▶ [What you should do] Everything from the line containing "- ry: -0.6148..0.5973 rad" through the line containing "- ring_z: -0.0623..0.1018" should be repeated exactly, and nothing else from the data.

▶ [Information provided]
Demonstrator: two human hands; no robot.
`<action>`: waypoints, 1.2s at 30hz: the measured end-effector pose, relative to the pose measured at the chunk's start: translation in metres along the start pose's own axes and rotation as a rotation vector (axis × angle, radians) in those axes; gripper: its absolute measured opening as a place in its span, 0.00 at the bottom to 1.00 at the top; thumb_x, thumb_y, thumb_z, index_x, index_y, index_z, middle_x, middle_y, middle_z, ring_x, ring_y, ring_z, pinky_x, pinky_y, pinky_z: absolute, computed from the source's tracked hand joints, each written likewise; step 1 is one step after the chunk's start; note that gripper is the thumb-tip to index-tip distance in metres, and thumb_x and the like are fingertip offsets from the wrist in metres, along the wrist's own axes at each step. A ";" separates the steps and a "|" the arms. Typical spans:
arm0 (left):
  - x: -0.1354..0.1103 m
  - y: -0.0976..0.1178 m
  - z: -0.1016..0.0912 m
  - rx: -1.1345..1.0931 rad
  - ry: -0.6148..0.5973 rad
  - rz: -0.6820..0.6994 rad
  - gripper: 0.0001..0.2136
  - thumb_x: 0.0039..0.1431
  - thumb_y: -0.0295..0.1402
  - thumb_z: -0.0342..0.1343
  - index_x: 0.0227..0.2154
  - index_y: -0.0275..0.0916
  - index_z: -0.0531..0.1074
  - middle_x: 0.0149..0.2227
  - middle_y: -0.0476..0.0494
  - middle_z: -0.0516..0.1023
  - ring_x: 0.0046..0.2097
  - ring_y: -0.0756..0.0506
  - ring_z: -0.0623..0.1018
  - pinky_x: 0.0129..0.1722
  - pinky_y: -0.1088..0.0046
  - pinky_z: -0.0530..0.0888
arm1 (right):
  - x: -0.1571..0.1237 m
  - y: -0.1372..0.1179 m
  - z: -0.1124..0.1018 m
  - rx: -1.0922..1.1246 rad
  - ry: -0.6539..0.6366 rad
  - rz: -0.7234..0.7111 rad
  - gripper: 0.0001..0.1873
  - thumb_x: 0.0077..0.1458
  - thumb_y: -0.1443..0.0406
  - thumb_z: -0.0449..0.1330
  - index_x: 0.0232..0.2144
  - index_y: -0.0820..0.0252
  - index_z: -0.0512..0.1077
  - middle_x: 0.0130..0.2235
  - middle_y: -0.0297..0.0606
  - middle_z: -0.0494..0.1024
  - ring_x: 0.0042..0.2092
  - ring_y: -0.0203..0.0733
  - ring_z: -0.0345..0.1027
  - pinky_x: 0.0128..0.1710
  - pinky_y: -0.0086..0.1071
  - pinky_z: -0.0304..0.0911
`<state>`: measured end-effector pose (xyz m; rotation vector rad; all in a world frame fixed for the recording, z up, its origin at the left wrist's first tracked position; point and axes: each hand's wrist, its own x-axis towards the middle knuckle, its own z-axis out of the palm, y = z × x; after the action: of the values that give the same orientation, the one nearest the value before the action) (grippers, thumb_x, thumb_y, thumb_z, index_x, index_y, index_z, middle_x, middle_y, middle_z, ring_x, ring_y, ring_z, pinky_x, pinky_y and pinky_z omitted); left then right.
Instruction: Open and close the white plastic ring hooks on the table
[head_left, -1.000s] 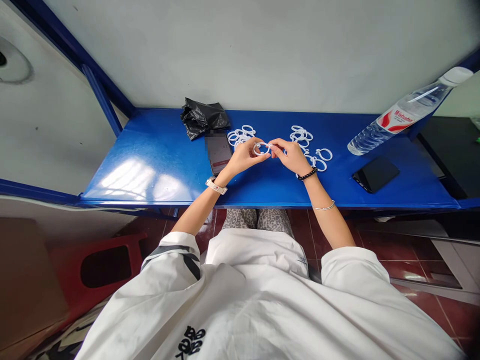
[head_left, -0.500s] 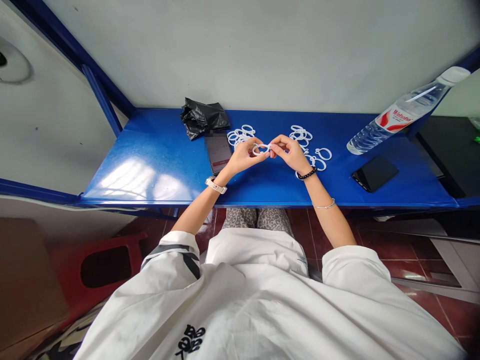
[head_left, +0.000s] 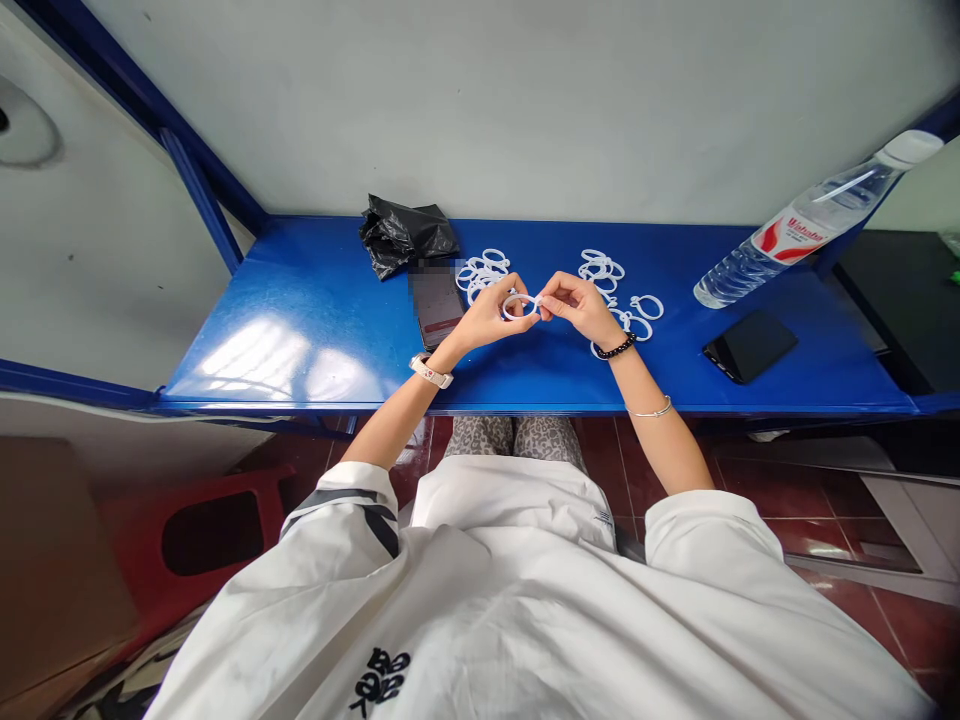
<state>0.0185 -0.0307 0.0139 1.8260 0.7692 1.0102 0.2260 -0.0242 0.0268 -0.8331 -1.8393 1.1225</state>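
Between my two hands is a white ring (head_left: 517, 317), held just above the blue table (head_left: 360, 300). My left hand (head_left: 491, 312) grips it with the thumb in front and the fingers curled behind. At the ring's right side, my right hand (head_left: 574, 303) pinches its edge between thumb and fingertips. Several white rings lie in a pile (head_left: 480, 270) behind my left hand. Another loose group of white rings (head_left: 600, 266) spreads behind and beside my right hand, partly hidden by the wrist. Small knobs show on some of the rings.
Left of the ring pile lie a phone (head_left: 437, 305) and a crumpled black plastic bag (head_left: 409, 235). A water bottle (head_left: 795, 235) stands at the right, with a black phone (head_left: 750, 347) in front of it. A grey wall (head_left: 510, 110) rises behind the table.
The ring has turned slightly, so its loop faces me more openly and sits a little further left. Both hands stay in nearly the same place.
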 end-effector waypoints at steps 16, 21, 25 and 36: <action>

▶ [Output of the exercise]
  - ry: -0.6148..0.5973 rad
  - rz: -0.6820..0.6994 rad
  - gripper: 0.0001..0.2136
  - thumb_x: 0.0039..0.1431
  - thumb_y: -0.0295..0.1402
  - thumb_z: -0.0342..0.1343
  - index_x: 0.0227..0.2154
  - index_y: -0.0275..0.0916
  - index_z: -0.0531..0.1074
  - middle_x: 0.0149..0.2227
  - middle_y: -0.0476..0.0494
  - middle_z: -0.0516..0.1023
  - ring_x: 0.0046..0.2097
  - ring_y: -0.0756..0.0506
  - ring_z: -0.0623..0.1018

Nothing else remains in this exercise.